[Stored data entries]
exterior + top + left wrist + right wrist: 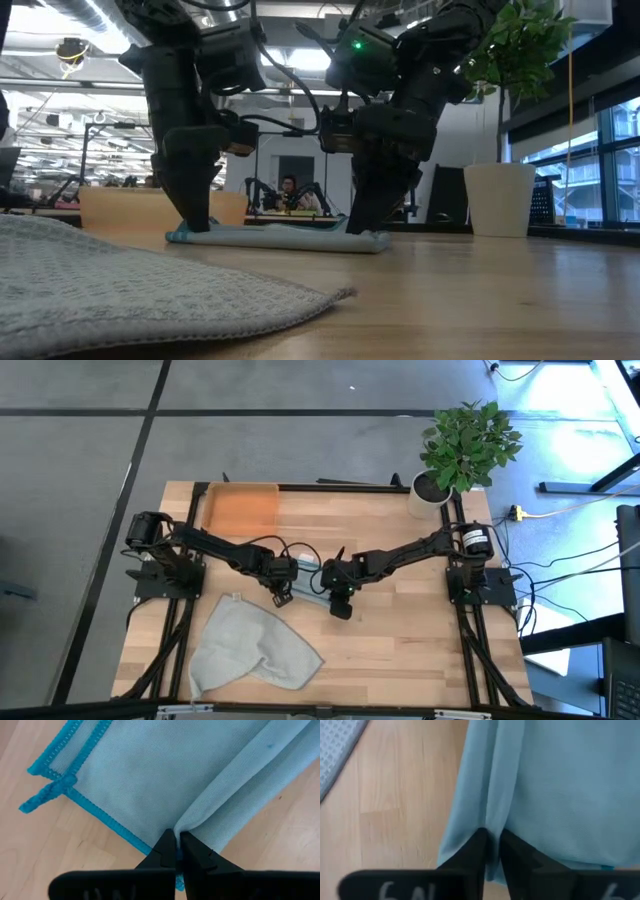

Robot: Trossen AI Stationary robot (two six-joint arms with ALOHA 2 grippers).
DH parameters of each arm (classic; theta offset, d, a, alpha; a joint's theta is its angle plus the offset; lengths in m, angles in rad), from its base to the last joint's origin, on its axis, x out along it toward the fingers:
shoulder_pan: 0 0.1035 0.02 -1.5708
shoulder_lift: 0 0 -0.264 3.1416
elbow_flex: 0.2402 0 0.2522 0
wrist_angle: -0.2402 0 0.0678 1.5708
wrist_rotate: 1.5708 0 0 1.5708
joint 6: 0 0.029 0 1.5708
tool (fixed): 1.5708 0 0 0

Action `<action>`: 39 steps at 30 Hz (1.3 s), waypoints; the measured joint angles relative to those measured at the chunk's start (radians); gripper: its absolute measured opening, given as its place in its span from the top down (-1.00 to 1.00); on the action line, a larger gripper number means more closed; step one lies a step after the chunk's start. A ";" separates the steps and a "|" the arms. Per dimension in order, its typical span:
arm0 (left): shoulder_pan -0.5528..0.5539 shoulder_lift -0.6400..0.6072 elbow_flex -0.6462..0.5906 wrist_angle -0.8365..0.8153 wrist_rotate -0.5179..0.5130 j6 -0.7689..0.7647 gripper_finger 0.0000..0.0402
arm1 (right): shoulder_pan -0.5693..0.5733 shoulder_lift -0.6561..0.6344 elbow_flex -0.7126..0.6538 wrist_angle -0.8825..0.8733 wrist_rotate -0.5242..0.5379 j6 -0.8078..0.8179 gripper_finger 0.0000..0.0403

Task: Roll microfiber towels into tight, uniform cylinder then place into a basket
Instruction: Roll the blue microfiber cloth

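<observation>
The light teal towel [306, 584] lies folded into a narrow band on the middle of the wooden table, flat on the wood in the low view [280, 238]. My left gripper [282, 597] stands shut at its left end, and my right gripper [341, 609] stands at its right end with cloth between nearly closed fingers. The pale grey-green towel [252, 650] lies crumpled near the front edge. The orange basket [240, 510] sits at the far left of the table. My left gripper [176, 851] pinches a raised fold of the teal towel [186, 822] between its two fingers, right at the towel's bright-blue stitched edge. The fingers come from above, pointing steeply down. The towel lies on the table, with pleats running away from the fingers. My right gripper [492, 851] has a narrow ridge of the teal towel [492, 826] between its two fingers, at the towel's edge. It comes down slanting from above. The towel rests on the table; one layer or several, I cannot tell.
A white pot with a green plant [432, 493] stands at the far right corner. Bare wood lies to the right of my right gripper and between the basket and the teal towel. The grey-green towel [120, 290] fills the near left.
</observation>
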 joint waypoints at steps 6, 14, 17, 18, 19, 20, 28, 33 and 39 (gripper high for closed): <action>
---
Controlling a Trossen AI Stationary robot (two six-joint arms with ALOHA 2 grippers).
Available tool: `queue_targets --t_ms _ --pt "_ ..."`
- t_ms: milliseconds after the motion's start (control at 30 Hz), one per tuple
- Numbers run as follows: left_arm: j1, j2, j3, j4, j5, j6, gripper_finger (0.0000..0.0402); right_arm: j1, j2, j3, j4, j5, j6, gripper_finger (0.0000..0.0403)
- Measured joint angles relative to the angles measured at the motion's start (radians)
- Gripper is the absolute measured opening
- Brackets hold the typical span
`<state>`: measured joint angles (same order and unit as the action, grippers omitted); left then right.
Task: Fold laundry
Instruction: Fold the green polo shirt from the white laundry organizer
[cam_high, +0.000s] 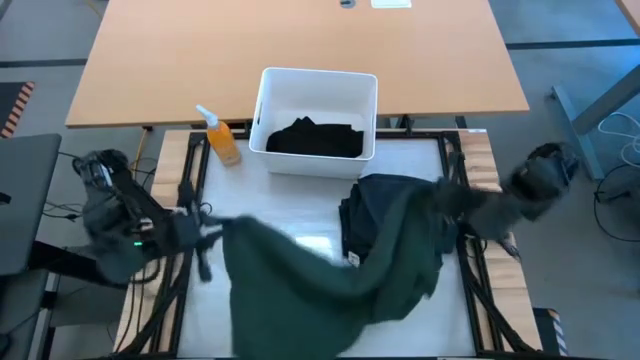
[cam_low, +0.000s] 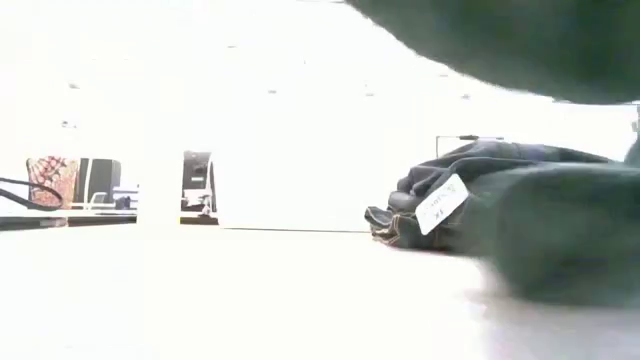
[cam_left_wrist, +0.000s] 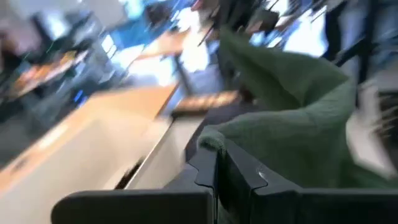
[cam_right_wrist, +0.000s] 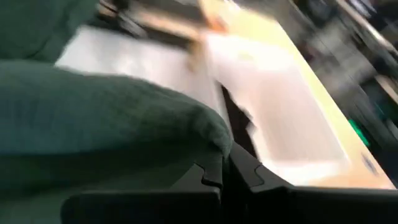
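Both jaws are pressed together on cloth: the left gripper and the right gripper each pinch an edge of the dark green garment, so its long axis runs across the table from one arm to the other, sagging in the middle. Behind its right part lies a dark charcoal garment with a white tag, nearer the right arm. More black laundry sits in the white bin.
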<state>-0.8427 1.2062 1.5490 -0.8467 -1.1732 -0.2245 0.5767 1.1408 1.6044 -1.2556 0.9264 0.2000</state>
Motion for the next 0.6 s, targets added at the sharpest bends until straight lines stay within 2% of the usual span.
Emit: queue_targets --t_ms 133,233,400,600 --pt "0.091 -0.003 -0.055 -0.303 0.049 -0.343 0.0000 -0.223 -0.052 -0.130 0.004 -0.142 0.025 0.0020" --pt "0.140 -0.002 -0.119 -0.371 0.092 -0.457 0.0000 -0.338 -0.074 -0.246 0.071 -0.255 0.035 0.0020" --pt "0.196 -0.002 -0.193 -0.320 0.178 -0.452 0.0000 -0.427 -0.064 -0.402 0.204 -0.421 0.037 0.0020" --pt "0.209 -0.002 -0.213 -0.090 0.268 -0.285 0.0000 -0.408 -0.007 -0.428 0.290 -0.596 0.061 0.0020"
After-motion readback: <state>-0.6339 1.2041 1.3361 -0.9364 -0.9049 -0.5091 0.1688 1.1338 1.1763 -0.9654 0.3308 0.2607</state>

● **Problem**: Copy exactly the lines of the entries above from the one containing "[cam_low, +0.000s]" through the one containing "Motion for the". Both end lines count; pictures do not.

● **Result for this task**:
[cam_low, +0.000s] 
[cam_left_wrist, +0.000s] 
[cam_right_wrist, +0.000s] 
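Both jaws are pressed together on cloth: the left gripper and the right gripper each pinch an edge of the dark green garment, so its long axis runs across the table from one arm to the other, sagging in the middle. Behind its right part lies a dark charcoal garment with a white tag, nearer the right arm. More black laundry sits in the white bin.
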<state>-0.8427 1.2062 1.5490 -0.8467 -1.1732 -0.2245 0.5767 1.1408 1.6044 -1.2556 0.9264 0.2000</state>
Motion for the next 0.6 s, targets added at the sharpest bends until straight lines stay within 2% of the usual span.

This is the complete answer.